I have (almost) 100ma available in a circuit. I want to drive a 12V, 1A solenoid that opens a lock. I'm thinking about using a DC/DC converter and charging up an electrolytic cap. I'm just guessing here, because I haven't done any such calculation for a long time, but it seems like I'd need quite a cap to store enough energy.
There are obviously some unanswered questions here, such as how long the relay needs to be open, etc., which needs to be studied once I have a working circuit. Also, swapping out the solenoid isn't an option.
I'd appreciate any links to a cheap/simple DC/DC. Also, if anybody's crossed this bridge before, I'm curious as to how you handled it.
You'll need a pretty large capacitor to supply 12W for any length of time. Delta-V = Ton* I/C, so for a 5V drop (say 17V to 12V), at 1A, and 100msec, you'd need 20,000uF
The energy to charge the cap is C *V^2/2, so to charge it will take about 3J, which at 100mA/5V is less than 10 seconds, assuming fairly good efficiency.
Sounds do-able, if you have the room for a ~20,000uF cap (maybe 25 x
50mm for a 25V unit), and if the actuation time is within reason.
Best regards, Spehro Pefhany
--
"it's the network..." "The Journey is the reward"
speff@interlog.com Info for manufacturers: http://www.trexon.com
Embedded software/hardware/analog Info for designers: http://www.speff.com
If one of the super caps isn't enough or turns out to be too large in size maybe you could provide a little NiMH or other battery that gets charged up. That way you may even have enough juice for a short sequence of repeated activations. For the charger you could use a little switcher around the LM3478 or similar. Those are really small and can operate around 500KHz to save space on the inductor.
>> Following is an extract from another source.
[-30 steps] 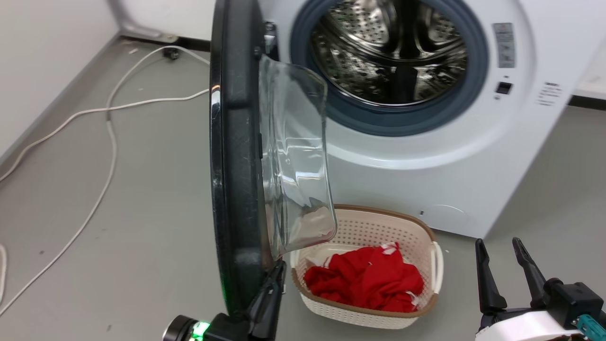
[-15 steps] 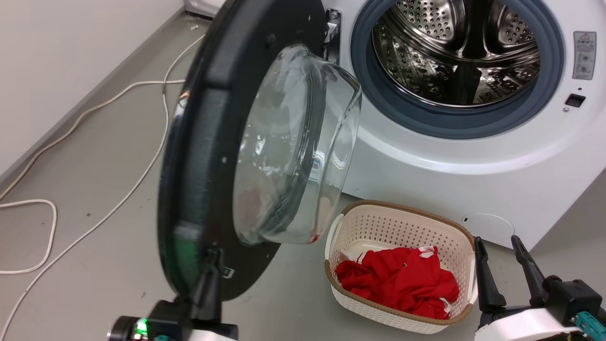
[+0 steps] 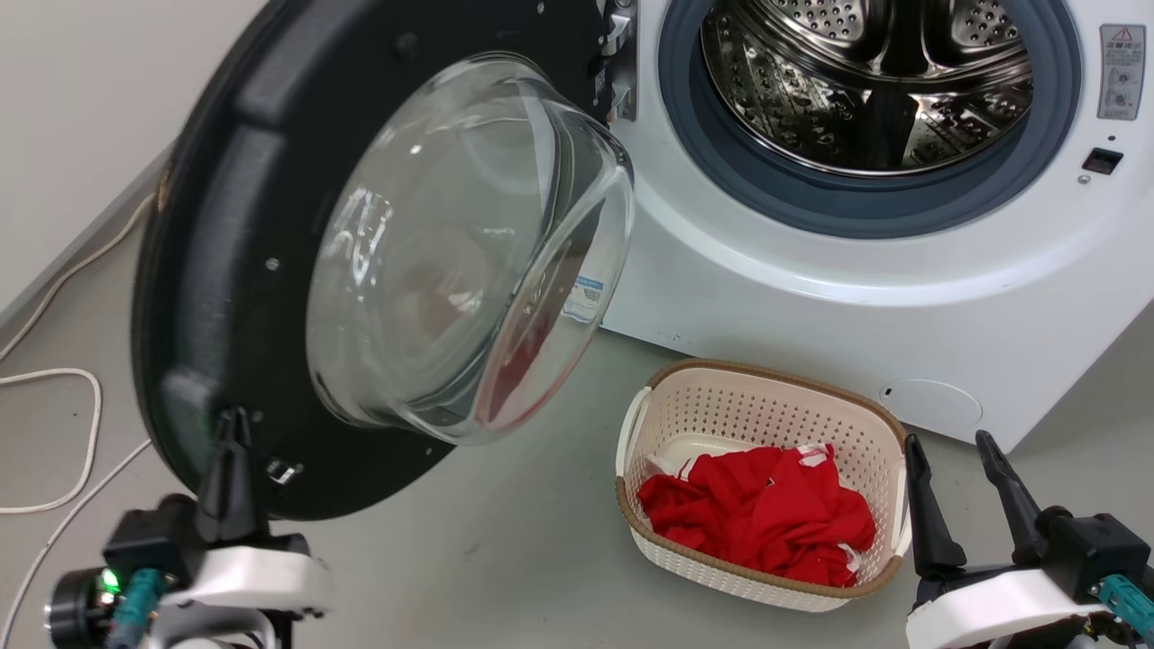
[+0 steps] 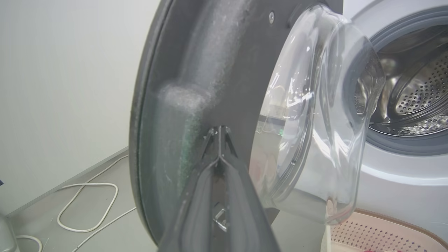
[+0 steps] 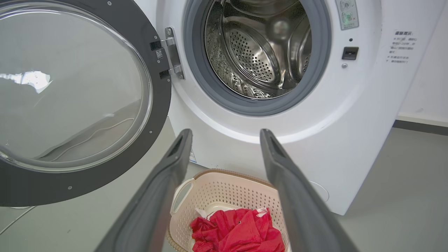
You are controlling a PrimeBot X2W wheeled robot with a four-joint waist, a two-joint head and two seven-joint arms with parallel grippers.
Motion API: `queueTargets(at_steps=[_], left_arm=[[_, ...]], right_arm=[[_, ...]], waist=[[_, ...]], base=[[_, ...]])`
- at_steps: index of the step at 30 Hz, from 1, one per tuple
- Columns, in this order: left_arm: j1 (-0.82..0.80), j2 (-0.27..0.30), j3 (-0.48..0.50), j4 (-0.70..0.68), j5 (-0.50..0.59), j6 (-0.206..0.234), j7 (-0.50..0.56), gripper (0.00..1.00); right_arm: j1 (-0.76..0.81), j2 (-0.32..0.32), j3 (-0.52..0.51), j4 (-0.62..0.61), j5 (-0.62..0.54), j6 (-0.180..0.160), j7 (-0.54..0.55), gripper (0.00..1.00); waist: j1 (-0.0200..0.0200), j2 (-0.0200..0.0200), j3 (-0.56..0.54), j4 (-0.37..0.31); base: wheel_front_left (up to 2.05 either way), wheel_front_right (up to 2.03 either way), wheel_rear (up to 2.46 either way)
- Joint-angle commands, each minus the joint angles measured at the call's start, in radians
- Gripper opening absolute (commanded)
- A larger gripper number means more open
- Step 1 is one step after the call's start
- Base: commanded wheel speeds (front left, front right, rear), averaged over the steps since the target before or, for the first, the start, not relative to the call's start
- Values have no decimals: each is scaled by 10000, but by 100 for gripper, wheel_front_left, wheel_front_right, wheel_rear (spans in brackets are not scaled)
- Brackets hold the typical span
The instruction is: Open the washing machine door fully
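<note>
basket [image 3: 757, 410] holds red cloth [image 3: 757, 523] | left pincer [image 4: 219, 138] together at door [image 3: 225, 225] | right pincer [image 3: 947, 442] apart

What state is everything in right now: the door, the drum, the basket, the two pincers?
washing machine door: open, swung wide to the robot's left.
drum: uncovered, no laundry seen inside.
basket: upright, red cloth inside.
left pincer: shut, tips against the door's black inner face.
right pincer: open, holding nothing.
</note>
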Motion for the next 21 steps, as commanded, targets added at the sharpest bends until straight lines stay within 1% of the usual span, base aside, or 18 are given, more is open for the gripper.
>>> queueTargets(at_steps=[1, 11, 21], left_arm=[[-328, 204, 334, 252, -125, -40, -65, 0], [-1529, 749, 1375, 1966, -482, -743, -53, 0], [-2398, 950, 1884, 3236, -162, -1125, -55, 0]], right_arm=[[-124, 16, -24, -42, -72, -7, 45, 100], [-318, 13, 7, -90, -132, -7, 134, 100], [-445, 15, 34, -10, -78, -7, 126, 100]], waist=[[-1, 0, 79, -50], [-1, 0, 346, -303], [-1, 0, 449, -491]], base=[[0, 0, 0], [0, 0, 0], [0, 0, 0]])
Hmmm..... Shit. Algebra. OK, I get: C = Ton * I / Delta-V. A couple more points:
- Less voltage is required to keep a solenoid activated than what is required to activate the solenoid; 6V is a decent assumption for now.
- I don't want to apply too much voltage to the solenoid at first because that'll shorten its life. I'm going to go with 25% overvoltage and cross my fingers.
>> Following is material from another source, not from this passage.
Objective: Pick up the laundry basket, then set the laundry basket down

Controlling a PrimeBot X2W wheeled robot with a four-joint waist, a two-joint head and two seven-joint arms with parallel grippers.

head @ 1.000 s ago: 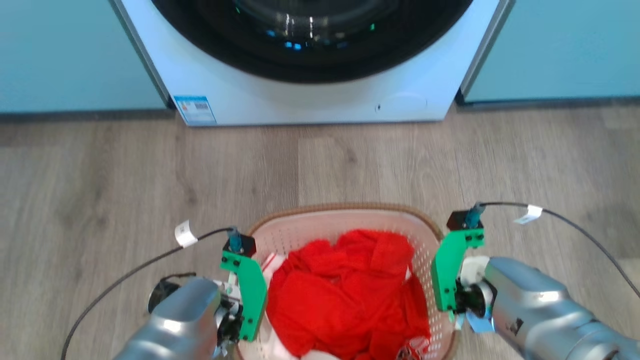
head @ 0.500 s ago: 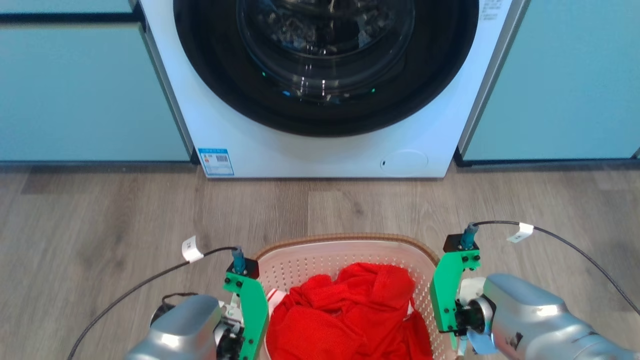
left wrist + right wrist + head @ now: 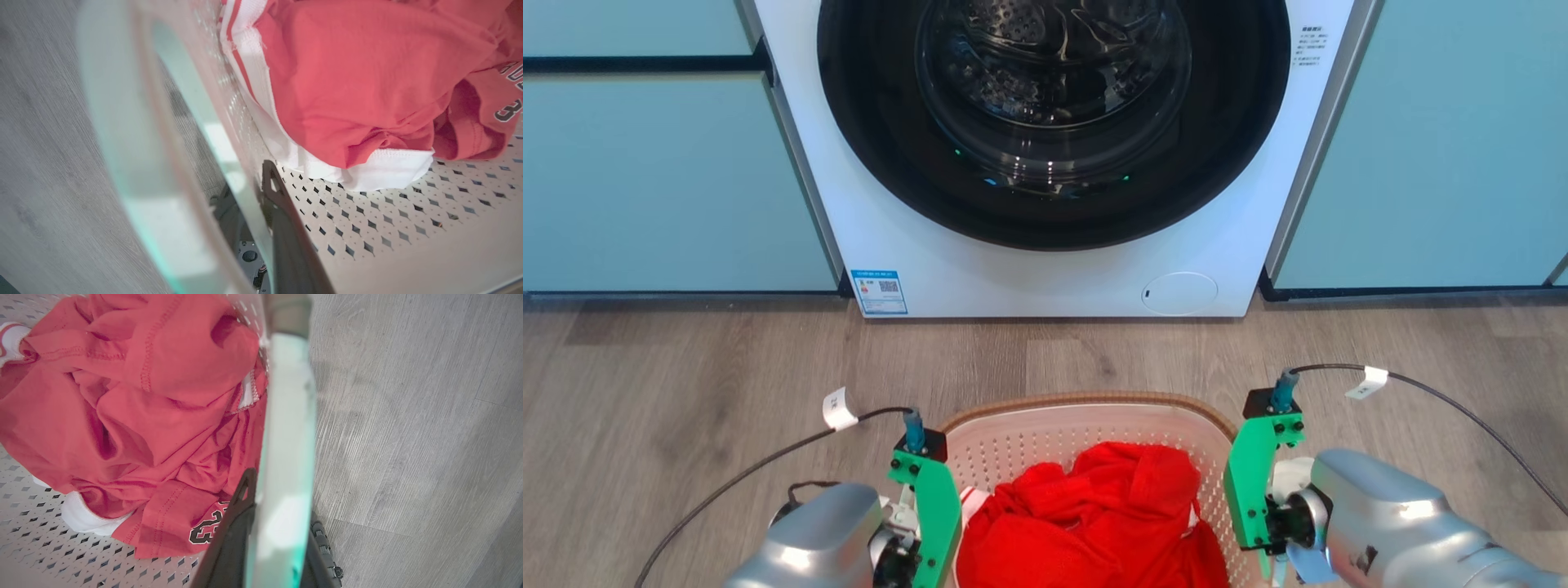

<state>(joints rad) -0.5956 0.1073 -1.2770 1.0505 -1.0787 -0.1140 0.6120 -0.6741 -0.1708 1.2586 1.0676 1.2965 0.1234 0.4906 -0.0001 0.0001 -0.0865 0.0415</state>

- The 1A rating is for 12V. I'm going to make some big assumptions here. First, since this is a DC circuit, I'm going to ASSuME that the solenoid is like a resistor. Also, and this is a big one, I'm going to assume a linear discharge of the cap. So, 12 ohms, DeltaV = 15 - 6 = 9v, gives me an avg. V of 10.5, over 12 ohms.......... Iavg = 833mA.
- Just a guess here, but give 'em 10 sec to open the door once its unlatched.
C = 8 * .833/9 = 740000 uF. Hmpf. That's a lot of space and $ for caps. Did I work this out correctly?
I don't see how I fits into this. Can you explain please?
I suggest that you look at the archives of the US Patent Office archives from the last century, since they issued a lot of patents to perpetual motion machines :-).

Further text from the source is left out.